Works everywhere. Even on my MS-DOS box.

Quote:
> I would consider CGI a portable means for a C program to talk to
> an HTTP server, because it works without using any language
> extensions. Also, I think you're overgeneralizing: I'm sure
> there are languages that have built-in means to talk to HTTP
> servers, so programs written in those languages for talking to
> HTTP servers are as portable as the languages themselves.

<shrug> Find such a language, write a program in it to talk to an HTTP
server, and run it on my MS-DOS box (which has no NIC, no modem, and no
HTTP server running on it). I'll be *really* impressed. :-)

--

"Usenet is a strange place." - Dennis M Ritchie, 29 July 1999.
C FAQ: http://www.eskimo.com/~scs/C-faq/top.html
K&R answers, C books, etc: http://users.powernet.co.uk/eton



Mon, 28 Jun 2004 04:12:36 GMT  
 C portability [slightly OT]

Quote:

<snip>

> So to get respect from a group I should code my stuff for every imaginable
> platform even ones where the library doesn't apply or not likely to be used
> in the first place?

Not at all. Rather, you must make a decision about what platforms you
intend to support. Having made that decision, publish it. In other
words, don't say "This is 100% ISO C" when it isn't. Don't say "this
runs on anything" when you mean "this runs on Windows, and probably
Linux too".

There's nothing terribly shameful about writing non-portable code. I
suspect most of the comp.lang.c regulars write quite a bit of n-p stuff.
The trick is to know what is portable and what is not, and to know how
important portability is (or is not) to your project.

(Of course, in comp.lang.c, we discuss portable code, so if you want
help with non-portable constructs you'll need to seek a
platform-specific newsgroup.)

Quote:
> This also horribly slows down all the code.

IME portability can indeed have a performance cost, but it's rarely a
/huge/ cost.

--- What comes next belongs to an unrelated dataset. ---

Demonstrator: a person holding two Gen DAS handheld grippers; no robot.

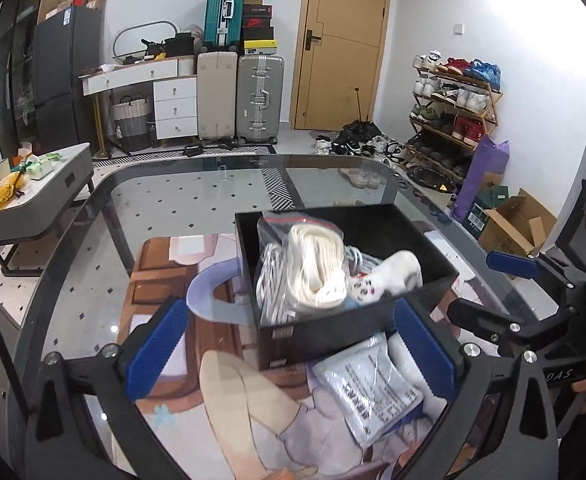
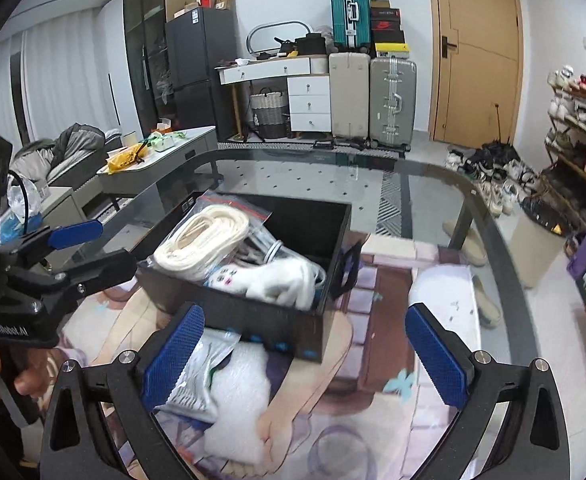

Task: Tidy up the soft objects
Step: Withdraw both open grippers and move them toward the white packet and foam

And the benefit is that, when a super-duper new platform
comes along that can really zing your code along, you can move the code
over to it with minimum (or even zero) hassle. :-)

Quote:
> I have todo "& 255" whenever I
> touch a byte [primary example], to me anyone using a platform that cannot
> work on
> a byte unit [and requires byte unit arithmetic] is cheating themselves.

All C implementations can do arithmetic on bytes, so I don't see your
point here.

--

"Usenet is a strange place." - Dennis M Ritchie, 29 July 1999.
C FAQ: http://www.eskimo.com/~scs/C-faq/top.html
K&R answers, C books, etc: http://users.powernet.co.uk/eton



Mon, 28 Jun 2004 04:21:37 GMT  
 C portability [slightly OT]

[...]

Quote:
> So to get respect from a group I should code my stuff for every imaginable
> platform even ones where the library doesn't apply or not likely to be used
> in the first place?  I have todo "& 255" whenever I touch a byte [primary
> example],

Are you talking about practical portability (in which case you are most
likely not limited to ISO C, but to a more powerful standard like POSIX),
or impressing comp.lang.c?  They're two different things.  :)

Quote:
> This also horribly slows down all the code.

Have you actually done so (& 255) and observed a difference?

Also, it's not at all difficult for a compiler to optimize away any
& or % operation that has no effect, because all it has to do is to
compare the operand (255 for &, or 256 for %) with the size of the
type.  It's similar to the very common optimization of substituting
divisions by a power of two with shifting.

More importantly to me, your code would be visually misleading me.  I
imagine the most common application of your technique would be something
like this:

  unsigned long a;
  unsigned char buffer[...];

  buffer[i] = a;
  buffer[i+1] = a >> 8;
  buffer[i+2] = a >> 16;
  buffer[i+3] = a >> 24;

which takes advantage of the assignments naturally chopping off the
unnecessary bits on the "left" side on 8-bit byte platforms.  This
code is not as clear to me as:

  buffer[i] = a & 0xFF;
  buffer[i+1] = (a >> 8) & 0xFF;
  buffer[i+2] = (a >> 16) & 0xFF;
  buffer[i+3] = (a >> 24) & 0xFF;

which is idiomatic - you are extracting bits.  Given that CPU
performance progress continues to outpace I/O performance progress,
does this really slow down your server to a degree that deserves the
adjective "horrible"?

Quote:
> to me anyone using a platform that
> cannot work on a byte unit [and requires byte unit arithmetic] is
> cheating themselves.

If the {*filter*} application of your software system does not require
byte-oriented processing (DSP, for instance), then it's reasonable not
to add a traditional CPU just to do a little work.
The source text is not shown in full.